Pour la première fois, Twitter signale des messages de Donald Trump comme trompeurs

Les tweets de Donald Trump signalés par Twitter, le 26 mai 2020 à Los Angeles (Etats-Unis).
Les tweets de Donald Trump signalés par Twitter, le 26 mai 2020 à Los Angeles (Etats-Unis). (AFP)

L'initiative du réseau social, souvent taxé de laxisme vis-à-vis des tweets des dirigeants du monde entier, n'a pas plu au président des Etats-Unis. Ce dernier accuse Twitter d'"interférer" dans la course à la présidentielle américaine.

Une timide mise au pas. Pour la première fois, Twitter a signalé, mardi 26 mai, des messages de Donald Trump comme "trompeurs". Le réseau social, souvent accusé de laxisme dans son traitement des propos tenus par des dirigeants, a ajouté une mention "vérifiez les faits" à deux tweets du président américain qui affirmait que le vote par correspondance était nécessairement "frauduleux".

"Il n'y a PAS MOYEN (ZERO !) que le vote par correspondance soit autre chose que substantiellement frauduleux", avait tweeté le président américain mardi, avant de s'en prendre au gouverneur de la Californie. Il accuse ce dernier de distribuer des bulletins à tous les habitants et de leur dire "pour qui voter"

Pour rétablir la vérité, sous ces deux tweets s'affiche désormais la mention "Obtenez les faits sur le vote par correspondance", qui renvoie à un résumé des faits et à des articles publiés dans la presse américaine.

"Twitter étouffe la LIBERTE D'EXPRESSION"

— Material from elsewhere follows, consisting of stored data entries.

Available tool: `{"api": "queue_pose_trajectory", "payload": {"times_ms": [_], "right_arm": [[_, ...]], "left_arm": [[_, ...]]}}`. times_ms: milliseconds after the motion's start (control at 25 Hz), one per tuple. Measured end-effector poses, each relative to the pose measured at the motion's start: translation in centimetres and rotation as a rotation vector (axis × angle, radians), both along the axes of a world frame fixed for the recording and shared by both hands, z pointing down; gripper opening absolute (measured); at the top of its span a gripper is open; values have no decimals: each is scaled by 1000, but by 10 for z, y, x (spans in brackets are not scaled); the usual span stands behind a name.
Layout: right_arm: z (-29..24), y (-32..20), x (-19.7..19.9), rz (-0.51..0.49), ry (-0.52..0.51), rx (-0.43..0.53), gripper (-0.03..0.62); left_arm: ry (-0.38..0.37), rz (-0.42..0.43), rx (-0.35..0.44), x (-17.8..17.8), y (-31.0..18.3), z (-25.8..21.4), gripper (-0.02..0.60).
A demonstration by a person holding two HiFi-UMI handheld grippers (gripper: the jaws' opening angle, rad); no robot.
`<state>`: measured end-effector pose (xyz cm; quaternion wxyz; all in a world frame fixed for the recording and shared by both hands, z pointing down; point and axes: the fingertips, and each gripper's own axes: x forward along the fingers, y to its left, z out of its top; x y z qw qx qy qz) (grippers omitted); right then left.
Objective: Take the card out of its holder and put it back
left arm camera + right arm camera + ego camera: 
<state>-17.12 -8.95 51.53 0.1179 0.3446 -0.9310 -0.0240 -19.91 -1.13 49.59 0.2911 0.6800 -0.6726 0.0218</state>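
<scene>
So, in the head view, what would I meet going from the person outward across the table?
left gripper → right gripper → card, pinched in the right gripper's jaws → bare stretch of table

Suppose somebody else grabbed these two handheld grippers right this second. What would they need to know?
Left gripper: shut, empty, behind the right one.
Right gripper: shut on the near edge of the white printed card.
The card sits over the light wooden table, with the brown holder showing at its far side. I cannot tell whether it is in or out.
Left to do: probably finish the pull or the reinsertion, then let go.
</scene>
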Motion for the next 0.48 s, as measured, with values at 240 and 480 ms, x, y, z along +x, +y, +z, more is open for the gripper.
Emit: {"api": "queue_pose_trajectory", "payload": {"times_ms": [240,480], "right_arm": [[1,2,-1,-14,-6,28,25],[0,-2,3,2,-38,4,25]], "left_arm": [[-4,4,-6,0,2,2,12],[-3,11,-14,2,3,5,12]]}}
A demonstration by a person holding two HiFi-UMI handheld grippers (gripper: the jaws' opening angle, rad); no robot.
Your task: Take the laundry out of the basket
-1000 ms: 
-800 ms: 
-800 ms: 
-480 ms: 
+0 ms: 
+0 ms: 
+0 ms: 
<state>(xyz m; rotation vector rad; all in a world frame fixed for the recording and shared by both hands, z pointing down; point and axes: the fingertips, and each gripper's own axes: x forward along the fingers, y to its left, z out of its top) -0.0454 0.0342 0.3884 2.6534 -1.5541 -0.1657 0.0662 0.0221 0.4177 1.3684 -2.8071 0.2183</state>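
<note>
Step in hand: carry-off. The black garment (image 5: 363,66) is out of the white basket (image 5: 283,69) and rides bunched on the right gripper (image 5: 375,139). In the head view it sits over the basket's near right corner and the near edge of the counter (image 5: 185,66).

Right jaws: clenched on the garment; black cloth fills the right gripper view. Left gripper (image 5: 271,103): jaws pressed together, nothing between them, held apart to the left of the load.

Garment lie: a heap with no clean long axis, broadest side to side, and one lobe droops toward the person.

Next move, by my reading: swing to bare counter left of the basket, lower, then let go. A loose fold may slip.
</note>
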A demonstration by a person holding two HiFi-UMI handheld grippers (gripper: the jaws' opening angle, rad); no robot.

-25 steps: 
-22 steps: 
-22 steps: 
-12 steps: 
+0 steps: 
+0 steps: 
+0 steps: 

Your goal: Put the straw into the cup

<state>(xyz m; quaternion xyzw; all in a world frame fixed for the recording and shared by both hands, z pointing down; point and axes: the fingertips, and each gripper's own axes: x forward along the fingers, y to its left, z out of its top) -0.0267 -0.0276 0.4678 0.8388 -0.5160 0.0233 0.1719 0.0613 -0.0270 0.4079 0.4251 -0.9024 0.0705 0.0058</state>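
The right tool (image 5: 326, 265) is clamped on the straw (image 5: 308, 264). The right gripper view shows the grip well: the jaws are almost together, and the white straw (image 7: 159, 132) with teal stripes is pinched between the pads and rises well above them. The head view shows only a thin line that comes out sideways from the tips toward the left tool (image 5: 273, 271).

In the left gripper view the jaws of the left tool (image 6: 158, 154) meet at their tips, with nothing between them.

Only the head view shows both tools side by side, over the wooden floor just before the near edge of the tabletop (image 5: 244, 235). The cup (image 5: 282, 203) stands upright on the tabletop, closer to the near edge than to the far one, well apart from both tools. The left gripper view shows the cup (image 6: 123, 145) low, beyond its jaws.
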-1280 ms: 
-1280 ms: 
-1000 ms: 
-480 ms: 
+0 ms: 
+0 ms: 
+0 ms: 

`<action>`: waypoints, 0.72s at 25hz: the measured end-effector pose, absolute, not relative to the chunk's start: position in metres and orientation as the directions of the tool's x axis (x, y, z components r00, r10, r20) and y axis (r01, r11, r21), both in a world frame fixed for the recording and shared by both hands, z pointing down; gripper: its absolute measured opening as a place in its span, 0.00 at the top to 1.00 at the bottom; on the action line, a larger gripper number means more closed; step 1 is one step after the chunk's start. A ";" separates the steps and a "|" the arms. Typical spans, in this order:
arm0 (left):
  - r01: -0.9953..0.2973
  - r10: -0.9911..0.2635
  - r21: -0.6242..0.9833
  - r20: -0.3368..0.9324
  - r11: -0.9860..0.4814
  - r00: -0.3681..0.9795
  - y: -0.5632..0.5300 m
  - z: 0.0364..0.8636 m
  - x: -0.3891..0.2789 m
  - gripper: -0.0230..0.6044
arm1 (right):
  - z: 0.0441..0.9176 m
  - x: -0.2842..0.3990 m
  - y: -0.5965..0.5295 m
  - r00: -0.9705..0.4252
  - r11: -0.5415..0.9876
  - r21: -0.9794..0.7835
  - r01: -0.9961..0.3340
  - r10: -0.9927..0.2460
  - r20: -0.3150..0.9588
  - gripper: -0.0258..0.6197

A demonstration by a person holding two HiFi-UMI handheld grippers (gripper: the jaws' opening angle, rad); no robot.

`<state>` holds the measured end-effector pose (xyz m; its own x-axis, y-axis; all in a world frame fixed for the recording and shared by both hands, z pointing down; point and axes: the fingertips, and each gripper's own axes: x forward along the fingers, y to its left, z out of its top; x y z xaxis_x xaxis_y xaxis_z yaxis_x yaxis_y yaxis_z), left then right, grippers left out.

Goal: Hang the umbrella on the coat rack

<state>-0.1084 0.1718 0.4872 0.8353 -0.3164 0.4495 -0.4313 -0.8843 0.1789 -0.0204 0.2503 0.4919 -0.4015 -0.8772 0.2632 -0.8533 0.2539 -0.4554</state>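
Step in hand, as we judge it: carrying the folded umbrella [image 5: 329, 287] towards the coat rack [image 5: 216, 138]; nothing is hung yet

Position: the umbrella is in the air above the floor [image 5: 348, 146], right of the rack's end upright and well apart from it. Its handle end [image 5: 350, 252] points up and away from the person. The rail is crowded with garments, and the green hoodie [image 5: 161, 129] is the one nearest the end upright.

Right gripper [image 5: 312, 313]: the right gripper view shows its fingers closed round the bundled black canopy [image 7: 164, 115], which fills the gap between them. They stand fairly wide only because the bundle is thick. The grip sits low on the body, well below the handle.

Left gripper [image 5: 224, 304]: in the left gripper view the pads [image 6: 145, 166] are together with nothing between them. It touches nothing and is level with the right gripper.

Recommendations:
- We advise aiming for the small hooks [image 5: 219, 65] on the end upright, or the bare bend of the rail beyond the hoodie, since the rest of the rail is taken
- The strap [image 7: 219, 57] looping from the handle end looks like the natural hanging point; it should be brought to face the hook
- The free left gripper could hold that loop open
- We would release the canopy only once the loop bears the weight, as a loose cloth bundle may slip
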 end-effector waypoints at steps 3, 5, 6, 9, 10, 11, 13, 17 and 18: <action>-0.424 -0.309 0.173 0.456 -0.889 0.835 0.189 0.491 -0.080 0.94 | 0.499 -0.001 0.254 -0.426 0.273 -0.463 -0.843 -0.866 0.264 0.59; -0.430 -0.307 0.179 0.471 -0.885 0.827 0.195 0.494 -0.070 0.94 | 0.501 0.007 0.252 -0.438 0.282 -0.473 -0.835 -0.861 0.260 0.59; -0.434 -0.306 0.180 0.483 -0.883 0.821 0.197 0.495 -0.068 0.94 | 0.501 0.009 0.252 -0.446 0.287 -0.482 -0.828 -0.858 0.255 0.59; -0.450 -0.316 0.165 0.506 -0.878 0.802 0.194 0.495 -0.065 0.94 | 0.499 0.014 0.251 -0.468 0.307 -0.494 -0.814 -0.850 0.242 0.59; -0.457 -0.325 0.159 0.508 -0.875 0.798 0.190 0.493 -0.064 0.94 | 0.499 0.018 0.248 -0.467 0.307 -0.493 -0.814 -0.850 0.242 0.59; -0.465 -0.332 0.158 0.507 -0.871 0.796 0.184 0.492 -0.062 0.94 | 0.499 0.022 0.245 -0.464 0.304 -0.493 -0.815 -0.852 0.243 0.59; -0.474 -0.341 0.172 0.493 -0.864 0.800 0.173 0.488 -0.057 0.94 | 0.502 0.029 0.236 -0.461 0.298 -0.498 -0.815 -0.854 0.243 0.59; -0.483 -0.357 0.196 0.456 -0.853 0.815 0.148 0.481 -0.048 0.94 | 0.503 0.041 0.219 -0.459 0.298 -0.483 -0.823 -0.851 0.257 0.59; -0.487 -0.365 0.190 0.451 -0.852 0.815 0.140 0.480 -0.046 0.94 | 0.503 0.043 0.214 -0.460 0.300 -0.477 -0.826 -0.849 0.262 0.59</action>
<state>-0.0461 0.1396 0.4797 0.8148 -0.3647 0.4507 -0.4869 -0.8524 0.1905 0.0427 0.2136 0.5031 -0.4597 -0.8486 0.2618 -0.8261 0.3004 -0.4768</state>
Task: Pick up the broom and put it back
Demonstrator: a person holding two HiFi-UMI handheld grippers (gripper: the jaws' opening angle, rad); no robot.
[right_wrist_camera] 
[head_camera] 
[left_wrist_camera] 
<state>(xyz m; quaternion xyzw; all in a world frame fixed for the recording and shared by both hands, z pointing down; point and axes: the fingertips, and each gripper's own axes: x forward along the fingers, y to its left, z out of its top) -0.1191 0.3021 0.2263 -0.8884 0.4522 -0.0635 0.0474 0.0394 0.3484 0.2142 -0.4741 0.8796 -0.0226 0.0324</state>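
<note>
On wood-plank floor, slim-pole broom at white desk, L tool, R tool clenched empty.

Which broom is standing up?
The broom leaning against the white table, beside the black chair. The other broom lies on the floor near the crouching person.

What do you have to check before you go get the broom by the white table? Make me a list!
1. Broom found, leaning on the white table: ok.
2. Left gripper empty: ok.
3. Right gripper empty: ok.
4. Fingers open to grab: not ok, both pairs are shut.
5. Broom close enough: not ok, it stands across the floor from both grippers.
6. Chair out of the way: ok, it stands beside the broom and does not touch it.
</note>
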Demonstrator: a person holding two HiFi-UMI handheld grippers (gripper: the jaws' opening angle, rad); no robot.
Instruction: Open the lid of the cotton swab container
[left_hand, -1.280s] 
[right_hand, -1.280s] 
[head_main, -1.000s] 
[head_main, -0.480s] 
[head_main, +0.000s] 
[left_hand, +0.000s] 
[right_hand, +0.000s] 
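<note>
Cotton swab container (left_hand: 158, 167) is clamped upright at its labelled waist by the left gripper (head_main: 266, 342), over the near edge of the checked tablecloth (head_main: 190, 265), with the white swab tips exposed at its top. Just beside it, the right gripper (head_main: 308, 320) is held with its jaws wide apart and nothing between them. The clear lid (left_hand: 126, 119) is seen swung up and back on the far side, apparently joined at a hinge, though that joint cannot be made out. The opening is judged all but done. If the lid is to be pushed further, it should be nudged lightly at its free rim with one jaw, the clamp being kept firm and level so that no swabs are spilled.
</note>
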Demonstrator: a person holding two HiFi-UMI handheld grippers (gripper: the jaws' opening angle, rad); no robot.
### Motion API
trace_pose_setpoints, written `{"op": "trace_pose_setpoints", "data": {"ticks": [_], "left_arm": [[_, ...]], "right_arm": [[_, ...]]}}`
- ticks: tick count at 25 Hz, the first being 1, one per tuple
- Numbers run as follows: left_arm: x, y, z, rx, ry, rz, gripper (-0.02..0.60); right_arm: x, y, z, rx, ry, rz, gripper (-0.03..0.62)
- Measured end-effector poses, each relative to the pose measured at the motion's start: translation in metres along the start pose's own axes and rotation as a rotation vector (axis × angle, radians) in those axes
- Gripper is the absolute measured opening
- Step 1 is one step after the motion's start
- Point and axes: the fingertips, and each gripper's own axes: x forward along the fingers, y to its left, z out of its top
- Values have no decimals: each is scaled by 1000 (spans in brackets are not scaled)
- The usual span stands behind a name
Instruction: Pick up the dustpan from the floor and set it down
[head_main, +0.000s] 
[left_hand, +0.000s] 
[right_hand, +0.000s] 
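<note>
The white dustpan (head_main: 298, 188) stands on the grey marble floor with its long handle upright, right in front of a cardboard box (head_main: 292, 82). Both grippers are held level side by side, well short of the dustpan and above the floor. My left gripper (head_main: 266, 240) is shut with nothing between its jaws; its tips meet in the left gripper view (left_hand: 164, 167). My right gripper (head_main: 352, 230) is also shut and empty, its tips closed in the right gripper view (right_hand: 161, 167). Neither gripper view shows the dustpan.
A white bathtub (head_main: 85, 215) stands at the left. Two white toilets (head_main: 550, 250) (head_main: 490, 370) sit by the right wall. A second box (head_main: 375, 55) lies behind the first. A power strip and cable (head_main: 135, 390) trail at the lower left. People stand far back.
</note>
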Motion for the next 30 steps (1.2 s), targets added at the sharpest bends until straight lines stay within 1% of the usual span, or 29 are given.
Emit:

Ce signalement n'a pas plu à Donald Trump. "Twitter interfère avec l'élection présidentielle de 2020. Ils disent que ma déclaration sur le vote postal est incorrecte, en se basant sur des vérifications des faits par Fake News CNN et le Amazon Washington Post", a réagi le milliardaire républicain, qui est suivi par 80 millions de personnes sur son réseau social de prédilection. "Twitter étouffe la LIBERTE D'EXPRESSION", a-t-il ajouté.

"Ces tweets contiennent des informations potentiellement trompeuses sur le processus de vote et ont été signalés pour fournir du contexte additionnel sur le vote par correspondance", a justifié un porte-parole de la plateforme interrogé par l'AFP.

"S'il vous plaît, effacez ces tweets"

Mais dans le même temps, Twitter a été violemment attaqué pour avoir laissé le président américain accuser, sans l'ombre d'une preuve, un ancien élu d'avoir assassiné une assistante parlementaire. Donald Trump relaie ainsi une théorie du complot infamante. Plusieurs sites et blogs ont entretenu l'idée selon laquelle Joe Scarborough, présentateur de la chaîne câblée MSNBC, ancien élu républicain, aurait assassiné son assistante parlementaire Lori Klausutis en 2001, sans aucun élément tangible à l'appui.

Le veuf de cette femme a fini par écrire au patron de Twitter, Jack Dorsey. "S'il vous plaît, effacez ces tweets. Ma femme mérite mieux que ça", demande Timothy Klausutis, dans cette lettre relayée par plusieurs médias américains. "Je vous demande d'intervenir parce que le président des Etats-Unis s'est approprié quelque chose qui ne lui appartient pas : la mémoire de mon épouse disparue, et l'a pervertie par calcul politique", poursuit-il. Mardi, Jack Dorsey n'avait pas réagi publiquement à cette demande et les tweets incriminés n'avaient pas été supprimés.